The "Eugenics Card" and the Culture Wars
Legal historian Paul Lombardo, author of the excellent Three Generations, No Imbeciles: Eugenics, the Supreme Court, and Buck v. Bell, has posted a very interesting looking new article to the Social Sciences Research Network. Here's the abstract for "Disability, Eugenics, and the Culture Wars":
The eugenics movement provided the motive for dozens of laws that remained in force for more than a century in the United States, a significant number of which specifically targeted people with disabilities for legally sanctioned discrimination. Similar laws were adopted around the world, perhaps most notably as part of Hitler's prelude to the Holocaust. Consequently, we tend to associate the word "eugenics" with all things evil. Yet the underlying message of eugenicists was popular for so long not solely because it denoted coercive legislation but more often because it signaled a hopeful future devoid of social problems. This paper describes how the word "eugenics" is now coming back into common use, and how it has been revived in the service of political objectives, divorced from the period in which it developed and the meaning it had within its earlier historical context. The resulting distortions—directly traceable to the ongoing "culture war" over reproductive rights—suggests that we should be careful when we play the "eugenics card" lest rhetorical zeal eliminate the possibility for honest debate.

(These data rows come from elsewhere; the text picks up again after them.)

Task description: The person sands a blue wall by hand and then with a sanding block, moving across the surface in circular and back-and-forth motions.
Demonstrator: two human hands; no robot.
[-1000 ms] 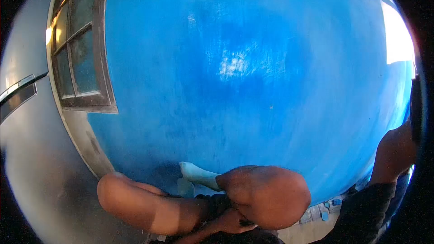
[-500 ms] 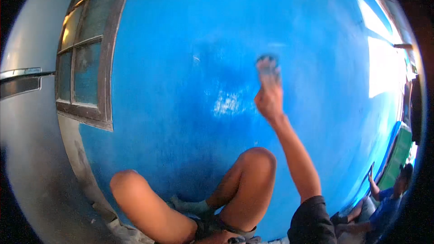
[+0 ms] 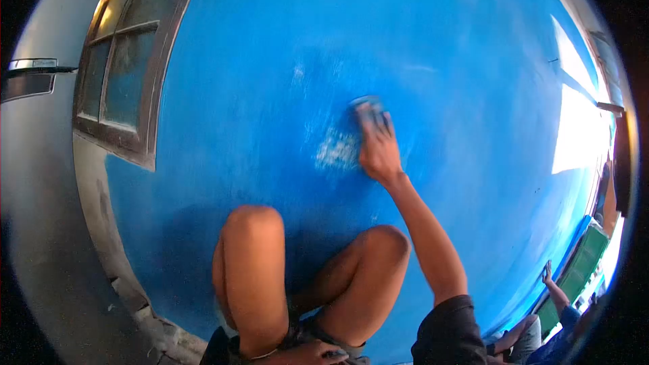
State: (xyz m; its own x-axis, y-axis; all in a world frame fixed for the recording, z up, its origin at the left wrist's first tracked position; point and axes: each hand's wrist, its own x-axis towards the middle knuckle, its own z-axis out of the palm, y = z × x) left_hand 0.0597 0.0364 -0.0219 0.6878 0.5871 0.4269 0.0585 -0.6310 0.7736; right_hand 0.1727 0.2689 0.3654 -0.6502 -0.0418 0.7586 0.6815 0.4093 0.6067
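Observation:
On the blue wall (image 3: 257,115), my right hand (image 3: 380,152) presses a dark, flat piece of what looks like sandpaper (image 3: 366,102). My fingers lie over it, closed on it, slightly blurred. Just left of this hand, a rough whitish patch (image 3: 337,150) shows through the paint, and a fainter pale mark (image 3: 298,71) sits higher up. Low in the view, my left hand (image 3: 312,353) rests across my lap, its fingers loosely extended and partly cut off by the frame; the fingertips look greyish.
My bent knees (image 3: 253,220) are up between me and the wall. A wooden-framed window (image 3: 152,94) is at the left, beside a grey metallic door with a handle (image 3: 30,80). At lower right, another person's hand (image 3: 547,274) touches the wall near a green panel (image 3: 587,260).
My right hand has moved down and left with the sandpaper, closer to the whitish patch. My left knee has swung inward. The other person's arm now reaches up along the wall.

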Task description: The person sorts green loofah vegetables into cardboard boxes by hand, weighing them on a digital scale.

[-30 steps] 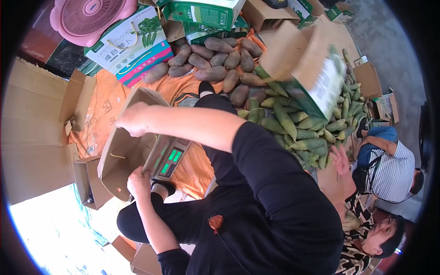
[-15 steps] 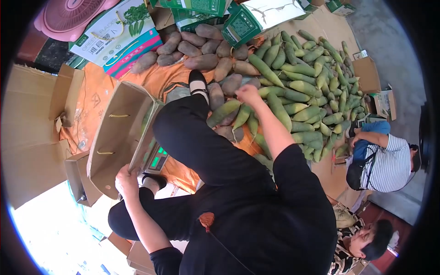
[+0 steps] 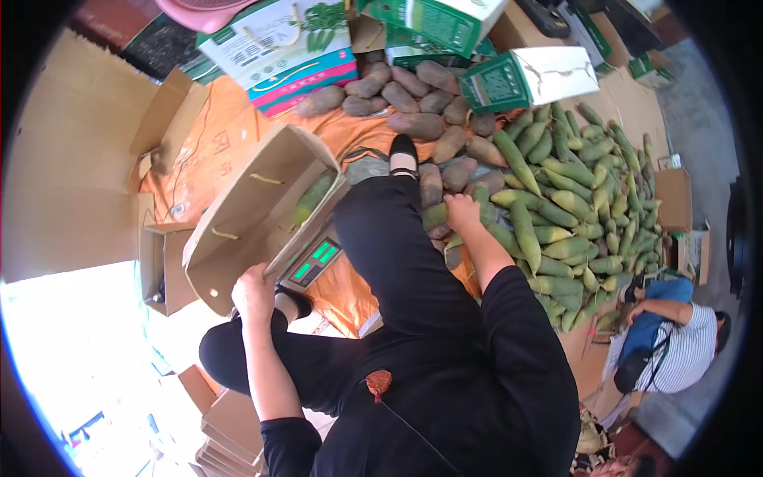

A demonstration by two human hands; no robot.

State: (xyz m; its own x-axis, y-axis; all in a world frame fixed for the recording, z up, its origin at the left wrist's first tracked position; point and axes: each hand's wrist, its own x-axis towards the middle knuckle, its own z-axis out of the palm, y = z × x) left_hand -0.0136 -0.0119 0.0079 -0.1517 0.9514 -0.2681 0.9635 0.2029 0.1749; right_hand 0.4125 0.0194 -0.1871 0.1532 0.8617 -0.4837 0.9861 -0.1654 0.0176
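Observation:
My left hand (image 3: 253,294) is closed on the near edge of an open cardboard box (image 3: 238,208), which stands tilted beside a scale with a lit green display (image 3: 321,254). Inside the box lies a green radish (image 3: 315,198); yellow cord handles hang on its wall. To the right of my knee, my right hand (image 3: 462,213) is closed around a green radish (image 3: 435,215) at the edge of the pile. The big heap of green radishes (image 3: 568,199) spreads to the right, with dark reddish radishes (image 3: 449,144) beyond my foot.
Printed green and white boxes (image 3: 497,81) stand at the top. Empty cardboard cartons (image 3: 168,254) are on the left. A person in a striped shirt (image 3: 687,350) sits at the right. Part of another person shows at the bottom right. Orange sheeting (image 3: 226,151) covers the floor.
The view has shifted, so the scene sits farther right. My right hand has lowered onto a radish and closed on it. My left hand remains at the box edge.

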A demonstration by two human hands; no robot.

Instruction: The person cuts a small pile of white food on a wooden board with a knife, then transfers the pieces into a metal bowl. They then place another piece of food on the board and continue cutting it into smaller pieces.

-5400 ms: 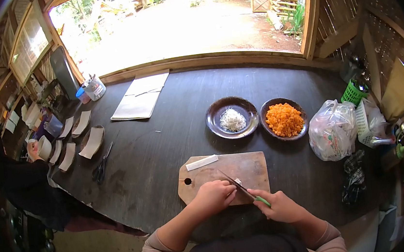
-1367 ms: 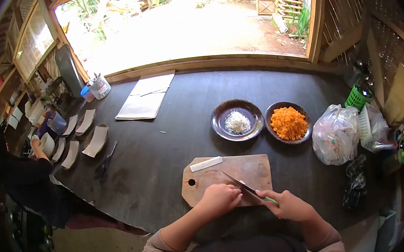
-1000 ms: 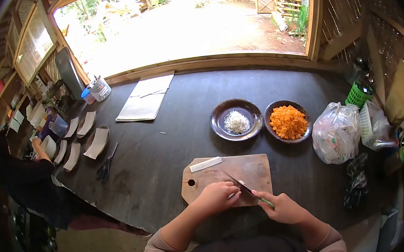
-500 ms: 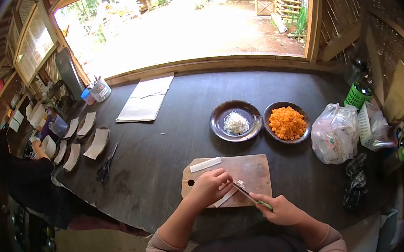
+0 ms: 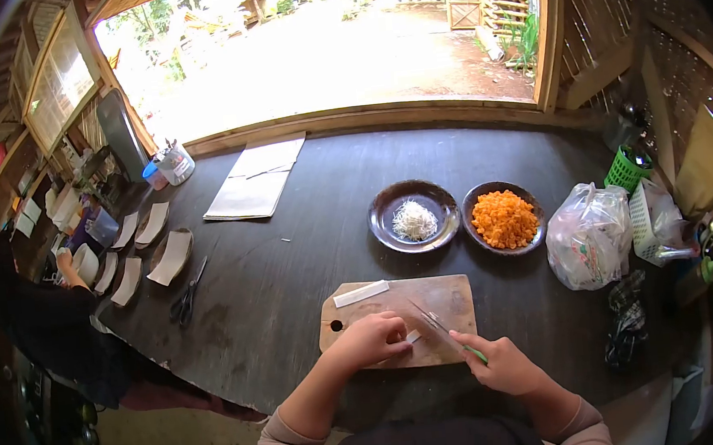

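Note:
A wooden cutting board [image 5: 445, 295] lies in front of me on the dark table. My right hand [image 5: 504, 365] is wrapped round the green handle of a knife [image 5: 440, 328], its blade pointing up and left over the board. Curled over the board, my left hand [image 5: 378, 339] has its fingers pressed together at a white strip [image 5: 414, 337]; most of that strip is hidden beneath them. Another white strip [image 5: 361, 294] lies flat along the board's far left edge, behind my left hand.
Beyond the board are a plate [image 5: 381, 231] with thin white shreds [image 5: 415, 220] and a bowl [image 5: 538, 239] heaped with orange bits [image 5: 504, 219]. A plastic bag [image 5: 590, 239] stands right. Scissors [image 5: 187, 300], curved pieces [image 5: 171, 257] and paper [image 5: 254, 185] lie left, near another person [image 5: 39, 313].
The knife has moved right, away from my left fingers, and its blade is lifted off the strip. My left hand has shifted slightly down and now covers more of the strip.

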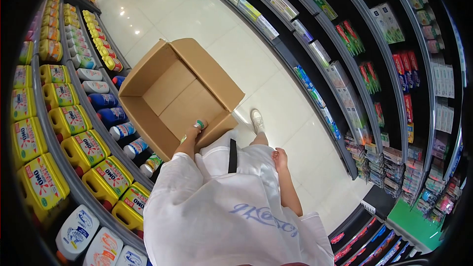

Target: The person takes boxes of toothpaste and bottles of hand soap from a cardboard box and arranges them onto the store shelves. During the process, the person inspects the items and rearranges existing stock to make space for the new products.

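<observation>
The left hand (192, 133) reaches into an open cardboard box (183, 47), its grip around a small green-and-white item (199, 124). The right hand (280, 159) hangs beside the white clothing (221, 207), fingers curled; whether its grip is clenched or released, I cannot tell. Yellow bottles (86, 150) line the left shelves (119, 165).

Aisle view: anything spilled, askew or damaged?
Nothing clearly odd. The open cardboard box shows no obvious damage, the yellow jugs sit in neat rows, and no spill shows on the visible floor. The shelves' bend looks like lens distortion.
</observation>
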A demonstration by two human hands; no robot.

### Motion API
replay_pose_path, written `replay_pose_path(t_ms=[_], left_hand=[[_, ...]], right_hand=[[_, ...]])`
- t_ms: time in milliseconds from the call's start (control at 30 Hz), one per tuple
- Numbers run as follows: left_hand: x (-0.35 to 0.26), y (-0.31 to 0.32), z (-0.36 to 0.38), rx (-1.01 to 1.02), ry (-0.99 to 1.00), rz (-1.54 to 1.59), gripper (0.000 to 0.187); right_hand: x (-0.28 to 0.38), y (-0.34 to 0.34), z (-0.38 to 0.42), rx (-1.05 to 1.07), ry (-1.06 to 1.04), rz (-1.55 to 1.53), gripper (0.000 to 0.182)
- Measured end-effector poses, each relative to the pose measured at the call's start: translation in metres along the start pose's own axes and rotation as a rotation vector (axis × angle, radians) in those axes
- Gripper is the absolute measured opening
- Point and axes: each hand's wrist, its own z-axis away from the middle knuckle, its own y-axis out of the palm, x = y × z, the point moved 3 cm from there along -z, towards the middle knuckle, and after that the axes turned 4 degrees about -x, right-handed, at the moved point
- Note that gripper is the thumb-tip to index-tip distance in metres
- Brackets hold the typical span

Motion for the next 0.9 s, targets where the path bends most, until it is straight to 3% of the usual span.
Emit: replay_pose_path(t_ms=[167,267,467,733,900], left_hand=[[-0.018,-0.029,0.035,-0.202,0.177,0.092,0.033],[-0.037,-0.056,0.067,-0.160,0.240,0.166,0.033],[-0.034,-0.077,0.040,-0.216,0.411,0.200,0.040],[-0.105,-0.192,0.168,-0.291,0.623,0.041,0.034],[-0.157,-0.226,0.242,-0.199,0.769,0.012,0.033]], right_hand=[[0.000,0.007,-0.003,0.031,0.008,0.028,0.020],[-0.001,0.010,-0.004,0.044,0.000,0.040,0.019],[0.012,0.027,0.002,0.049,-0.085,0.059,0.018],[0.058,0.091,0.010,0.132,-0.331,0.124,0.017],[0.095,0.145,0.057,0.408,-0.283,0.047,0.032]])
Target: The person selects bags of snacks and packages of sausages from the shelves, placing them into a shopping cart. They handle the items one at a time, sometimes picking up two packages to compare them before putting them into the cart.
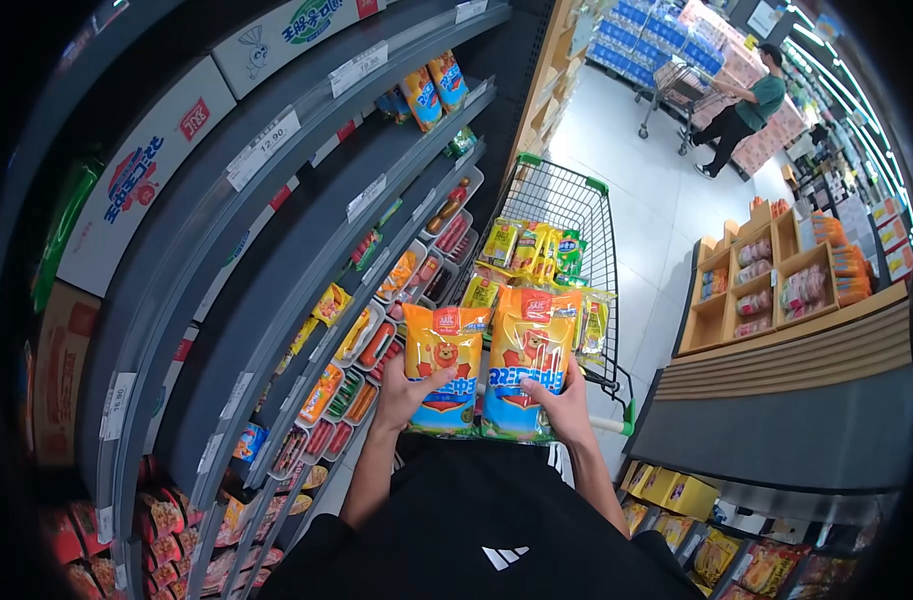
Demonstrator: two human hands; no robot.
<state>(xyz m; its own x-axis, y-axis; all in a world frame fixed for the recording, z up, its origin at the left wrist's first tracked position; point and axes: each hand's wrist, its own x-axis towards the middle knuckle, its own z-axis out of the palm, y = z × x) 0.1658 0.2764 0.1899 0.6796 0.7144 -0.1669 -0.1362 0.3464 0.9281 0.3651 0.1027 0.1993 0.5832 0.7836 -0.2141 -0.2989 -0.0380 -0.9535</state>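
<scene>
Two orange and blue bags with a lion picture are held upright side by side in front of my body. My left hand (406, 393) grips the left bag (446, 350), its thumb across the front. Around the right edge of the other bag (532, 345) my right hand (564, 400) is closed, thumb on the front. Just beyond the bags stands a wire shopping cart (604, 260) with green corners. Yellow packs (500, 243) and green packs (570, 254) lie in it, partly hidden by the held bags.
Dark shelves (306, 200) with price labels and packaged sausages curve along the left. Two similar bags (432, 92) sit on an upper shelf. A wooden display (756, 275) stands at right. Farther back, a person (751, 110) in a green top pushes another cart (673, 85).
</scene>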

Lombardo touched on similar points when I interviewed him last year about Three Generations, No Imbeciles. Here's one such exchange:
Q: Does the idea of eugenics still have any appeal?
A: Most people, if given the option, would vote to have less of a burden of social welfare costs and lower taxes. That's a popular idea for all of us. The argument that's made during the Buck case is that you get there by doing away with the people who generate those costs.
The real problem is that we all still feel that way today. Not that we want to be Nazis, and not that we want to re-enact eugenic laws. But we all still are looking for solutions to social problems and ways of managing the inevitable social burdens of crime, poverty, and disease. The hope that we can find those solutions is of course still with us—and should be, I think—but what we use as a means toward those is of course the question. I argue in this book that one of the things we shouldn't use is the power of government through coercive medicine. When governments start deciding who can have children, they almost always botch it.